(Data records)
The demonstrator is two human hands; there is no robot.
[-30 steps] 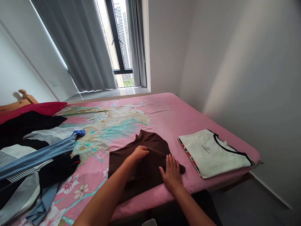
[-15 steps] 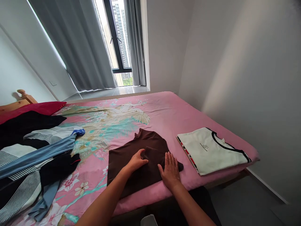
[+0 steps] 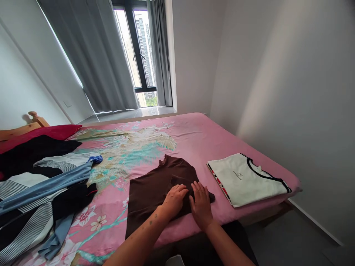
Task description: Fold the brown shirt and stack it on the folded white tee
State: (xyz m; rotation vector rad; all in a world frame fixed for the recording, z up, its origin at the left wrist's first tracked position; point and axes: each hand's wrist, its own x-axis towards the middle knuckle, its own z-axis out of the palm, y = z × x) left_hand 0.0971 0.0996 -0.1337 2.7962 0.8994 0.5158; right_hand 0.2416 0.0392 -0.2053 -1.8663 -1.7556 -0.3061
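Observation:
A dark brown shirt (image 3: 155, 184) lies partly folded on the bed, its collar pointing toward the window and one sleeve laid across its right part. Palm down on that folded sleeve area is my left hand (image 3: 174, 199), fingers stretched to the right and resting on the cloth. Just beside it, my right hand (image 3: 200, 203) lies flat near the shirt's right edge with its fingers extended. The two hands almost meet. Part of the sleeve is hidden beneath them.
On the right of the pink bed (image 3: 194, 135) sits a stack of folded shirts, a white one (image 3: 246, 183) with black trim on top. Loose clothes (image 3: 47, 177) pile up on the left, by a red pillow (image 3: 52, 132). Wall and window stand beyond.
My left hand has moved right across the brown shirt and flattened out beside my right hand. My right hand stays in nearly the same spot. The view has tipped slightly upward.

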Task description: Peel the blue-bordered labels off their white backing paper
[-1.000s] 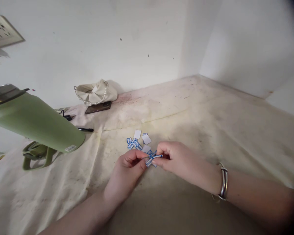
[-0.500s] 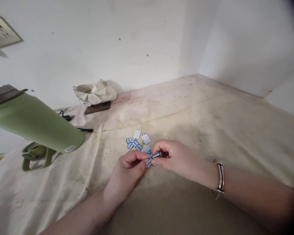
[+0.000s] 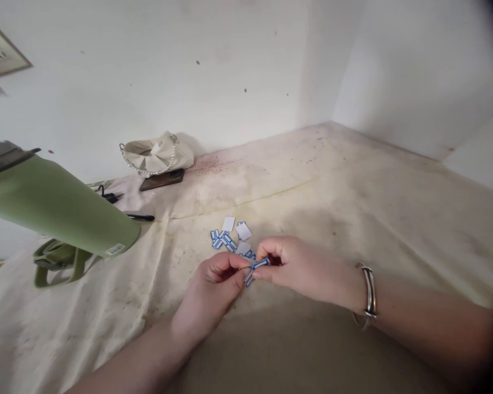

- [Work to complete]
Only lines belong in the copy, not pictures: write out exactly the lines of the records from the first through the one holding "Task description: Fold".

- [Result for this exercise]
The demonstrator is two human hands; there is no robot.
[-30 steps] 
[-15 steps] 
[+0 steps] 
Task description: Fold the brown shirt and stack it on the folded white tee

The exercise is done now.